**Directions**
From the listing below, count the lines where the string "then" occurs. Give the number, with no other words.

** Extracted data follows **

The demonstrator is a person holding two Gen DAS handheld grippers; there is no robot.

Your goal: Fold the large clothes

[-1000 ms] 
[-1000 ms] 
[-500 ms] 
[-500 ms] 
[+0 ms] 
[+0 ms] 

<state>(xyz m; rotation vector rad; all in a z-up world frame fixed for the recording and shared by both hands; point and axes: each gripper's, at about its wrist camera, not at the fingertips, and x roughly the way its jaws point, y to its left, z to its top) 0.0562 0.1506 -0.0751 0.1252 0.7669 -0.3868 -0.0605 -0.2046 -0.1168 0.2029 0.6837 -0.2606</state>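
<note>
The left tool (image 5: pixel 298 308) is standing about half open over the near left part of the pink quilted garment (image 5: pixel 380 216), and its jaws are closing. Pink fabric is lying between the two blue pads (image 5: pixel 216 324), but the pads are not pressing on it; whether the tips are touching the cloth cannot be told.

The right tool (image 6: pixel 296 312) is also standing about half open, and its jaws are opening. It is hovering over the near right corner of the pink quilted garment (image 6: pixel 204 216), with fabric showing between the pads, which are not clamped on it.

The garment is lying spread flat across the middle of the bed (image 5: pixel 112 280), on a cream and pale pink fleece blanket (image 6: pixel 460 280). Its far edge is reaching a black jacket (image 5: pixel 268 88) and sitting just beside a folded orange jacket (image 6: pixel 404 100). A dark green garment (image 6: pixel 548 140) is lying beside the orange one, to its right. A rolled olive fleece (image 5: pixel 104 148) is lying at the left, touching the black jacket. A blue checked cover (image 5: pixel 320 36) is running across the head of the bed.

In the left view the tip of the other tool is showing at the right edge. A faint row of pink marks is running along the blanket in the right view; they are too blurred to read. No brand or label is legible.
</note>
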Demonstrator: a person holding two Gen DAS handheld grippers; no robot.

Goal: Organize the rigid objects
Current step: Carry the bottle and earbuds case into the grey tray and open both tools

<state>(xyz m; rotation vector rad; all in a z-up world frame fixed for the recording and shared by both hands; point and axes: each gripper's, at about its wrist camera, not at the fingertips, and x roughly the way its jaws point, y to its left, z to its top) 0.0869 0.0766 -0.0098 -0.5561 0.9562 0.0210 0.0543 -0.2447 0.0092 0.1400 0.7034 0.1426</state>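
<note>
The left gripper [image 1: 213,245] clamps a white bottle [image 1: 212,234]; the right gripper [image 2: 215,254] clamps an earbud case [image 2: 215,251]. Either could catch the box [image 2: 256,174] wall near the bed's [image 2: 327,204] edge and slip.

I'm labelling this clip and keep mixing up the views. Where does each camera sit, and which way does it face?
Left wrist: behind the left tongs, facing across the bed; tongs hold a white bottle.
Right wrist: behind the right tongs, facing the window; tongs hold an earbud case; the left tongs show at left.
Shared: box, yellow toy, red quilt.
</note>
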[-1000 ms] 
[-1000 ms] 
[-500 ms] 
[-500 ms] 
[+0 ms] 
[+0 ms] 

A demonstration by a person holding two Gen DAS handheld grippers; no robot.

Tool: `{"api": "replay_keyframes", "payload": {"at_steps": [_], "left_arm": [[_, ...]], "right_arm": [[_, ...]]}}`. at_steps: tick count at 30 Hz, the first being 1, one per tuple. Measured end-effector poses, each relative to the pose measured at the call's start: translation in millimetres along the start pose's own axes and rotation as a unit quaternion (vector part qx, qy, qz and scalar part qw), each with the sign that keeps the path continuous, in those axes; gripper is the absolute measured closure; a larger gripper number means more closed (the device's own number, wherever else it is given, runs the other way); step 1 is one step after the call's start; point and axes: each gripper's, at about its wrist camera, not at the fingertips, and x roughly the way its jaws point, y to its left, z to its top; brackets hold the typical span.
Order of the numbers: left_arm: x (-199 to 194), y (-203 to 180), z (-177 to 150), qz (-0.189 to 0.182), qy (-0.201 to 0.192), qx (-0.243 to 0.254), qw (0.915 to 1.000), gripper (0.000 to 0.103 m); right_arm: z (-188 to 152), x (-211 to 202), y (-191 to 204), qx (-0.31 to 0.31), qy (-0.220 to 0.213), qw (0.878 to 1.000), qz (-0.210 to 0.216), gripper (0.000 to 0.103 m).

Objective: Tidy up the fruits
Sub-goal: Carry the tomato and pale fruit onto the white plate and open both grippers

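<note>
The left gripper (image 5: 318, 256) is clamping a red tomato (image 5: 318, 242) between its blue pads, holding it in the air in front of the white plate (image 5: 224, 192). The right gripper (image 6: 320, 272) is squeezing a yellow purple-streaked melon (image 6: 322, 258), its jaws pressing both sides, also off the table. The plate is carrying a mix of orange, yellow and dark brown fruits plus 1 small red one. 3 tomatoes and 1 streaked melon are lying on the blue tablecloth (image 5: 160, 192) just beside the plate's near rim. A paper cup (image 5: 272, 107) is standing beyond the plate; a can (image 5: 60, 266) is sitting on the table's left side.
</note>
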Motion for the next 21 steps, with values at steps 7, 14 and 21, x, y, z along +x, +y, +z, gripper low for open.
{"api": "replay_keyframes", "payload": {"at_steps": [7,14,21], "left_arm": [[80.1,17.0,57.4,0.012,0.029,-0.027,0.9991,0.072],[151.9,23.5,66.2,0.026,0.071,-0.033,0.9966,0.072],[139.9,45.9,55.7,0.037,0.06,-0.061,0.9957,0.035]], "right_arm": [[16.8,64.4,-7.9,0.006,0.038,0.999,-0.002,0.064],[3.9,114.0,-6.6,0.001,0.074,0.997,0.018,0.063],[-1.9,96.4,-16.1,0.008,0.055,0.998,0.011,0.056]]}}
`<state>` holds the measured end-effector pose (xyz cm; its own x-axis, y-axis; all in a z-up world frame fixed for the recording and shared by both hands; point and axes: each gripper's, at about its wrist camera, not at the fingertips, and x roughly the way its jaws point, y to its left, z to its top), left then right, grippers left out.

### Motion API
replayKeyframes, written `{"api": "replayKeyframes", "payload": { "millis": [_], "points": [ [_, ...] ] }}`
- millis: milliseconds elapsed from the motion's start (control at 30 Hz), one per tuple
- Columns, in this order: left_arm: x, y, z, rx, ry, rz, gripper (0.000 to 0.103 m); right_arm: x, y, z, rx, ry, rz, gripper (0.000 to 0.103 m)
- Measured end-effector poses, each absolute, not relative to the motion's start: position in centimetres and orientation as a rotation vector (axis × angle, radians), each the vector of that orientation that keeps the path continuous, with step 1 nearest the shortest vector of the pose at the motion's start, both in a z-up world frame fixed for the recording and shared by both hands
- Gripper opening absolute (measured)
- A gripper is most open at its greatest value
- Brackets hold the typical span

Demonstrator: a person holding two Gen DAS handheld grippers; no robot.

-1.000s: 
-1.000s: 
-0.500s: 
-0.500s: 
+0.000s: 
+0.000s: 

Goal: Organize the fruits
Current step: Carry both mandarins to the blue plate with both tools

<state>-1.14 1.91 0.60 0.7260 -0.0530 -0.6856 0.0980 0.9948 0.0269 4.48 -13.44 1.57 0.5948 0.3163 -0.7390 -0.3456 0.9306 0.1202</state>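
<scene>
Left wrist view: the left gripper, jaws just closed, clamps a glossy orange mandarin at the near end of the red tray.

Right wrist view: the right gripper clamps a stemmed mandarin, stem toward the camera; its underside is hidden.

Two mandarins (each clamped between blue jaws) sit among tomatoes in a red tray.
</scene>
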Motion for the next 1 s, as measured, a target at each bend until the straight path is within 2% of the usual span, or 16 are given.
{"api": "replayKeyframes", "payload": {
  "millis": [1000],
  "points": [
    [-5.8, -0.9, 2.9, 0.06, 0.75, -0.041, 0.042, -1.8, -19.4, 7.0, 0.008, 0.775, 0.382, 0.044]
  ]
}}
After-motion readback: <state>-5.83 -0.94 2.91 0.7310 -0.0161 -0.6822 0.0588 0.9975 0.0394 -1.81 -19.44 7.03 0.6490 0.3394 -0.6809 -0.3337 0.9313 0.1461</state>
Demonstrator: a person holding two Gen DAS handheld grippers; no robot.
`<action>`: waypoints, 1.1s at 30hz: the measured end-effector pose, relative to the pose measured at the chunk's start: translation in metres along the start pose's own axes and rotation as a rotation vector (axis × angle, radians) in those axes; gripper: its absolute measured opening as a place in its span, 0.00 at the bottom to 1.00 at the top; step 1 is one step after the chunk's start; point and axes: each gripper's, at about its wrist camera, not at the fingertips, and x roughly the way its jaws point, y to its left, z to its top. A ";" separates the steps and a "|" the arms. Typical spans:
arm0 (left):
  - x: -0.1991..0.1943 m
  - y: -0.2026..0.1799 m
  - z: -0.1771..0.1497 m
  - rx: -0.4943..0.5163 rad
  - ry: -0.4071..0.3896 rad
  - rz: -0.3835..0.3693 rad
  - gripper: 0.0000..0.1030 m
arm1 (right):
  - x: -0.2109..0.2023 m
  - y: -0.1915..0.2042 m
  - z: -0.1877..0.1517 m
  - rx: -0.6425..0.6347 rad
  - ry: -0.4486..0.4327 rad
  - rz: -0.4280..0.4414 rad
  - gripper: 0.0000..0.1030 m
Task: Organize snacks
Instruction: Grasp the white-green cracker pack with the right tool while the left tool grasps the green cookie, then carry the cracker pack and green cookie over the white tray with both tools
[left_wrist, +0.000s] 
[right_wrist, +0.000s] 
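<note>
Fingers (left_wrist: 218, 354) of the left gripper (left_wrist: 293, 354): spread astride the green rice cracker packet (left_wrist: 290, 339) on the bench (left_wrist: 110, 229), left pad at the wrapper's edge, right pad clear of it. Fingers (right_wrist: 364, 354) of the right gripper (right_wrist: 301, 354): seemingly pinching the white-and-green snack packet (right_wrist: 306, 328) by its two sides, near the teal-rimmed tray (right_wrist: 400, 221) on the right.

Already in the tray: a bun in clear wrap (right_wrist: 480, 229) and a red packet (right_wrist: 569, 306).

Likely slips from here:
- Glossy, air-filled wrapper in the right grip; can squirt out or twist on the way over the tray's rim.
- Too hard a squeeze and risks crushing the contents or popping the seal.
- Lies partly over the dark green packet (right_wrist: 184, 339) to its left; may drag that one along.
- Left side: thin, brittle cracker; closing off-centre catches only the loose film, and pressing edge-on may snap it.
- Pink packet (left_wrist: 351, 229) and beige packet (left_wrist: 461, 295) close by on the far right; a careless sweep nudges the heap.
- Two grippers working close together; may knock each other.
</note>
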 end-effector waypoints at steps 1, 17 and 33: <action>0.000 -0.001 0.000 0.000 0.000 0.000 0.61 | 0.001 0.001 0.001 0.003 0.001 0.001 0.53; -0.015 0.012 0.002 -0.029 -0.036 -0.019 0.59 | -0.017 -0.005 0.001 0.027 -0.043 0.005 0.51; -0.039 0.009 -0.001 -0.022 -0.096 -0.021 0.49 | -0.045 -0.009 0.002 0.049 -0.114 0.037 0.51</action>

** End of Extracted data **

**Response area**
2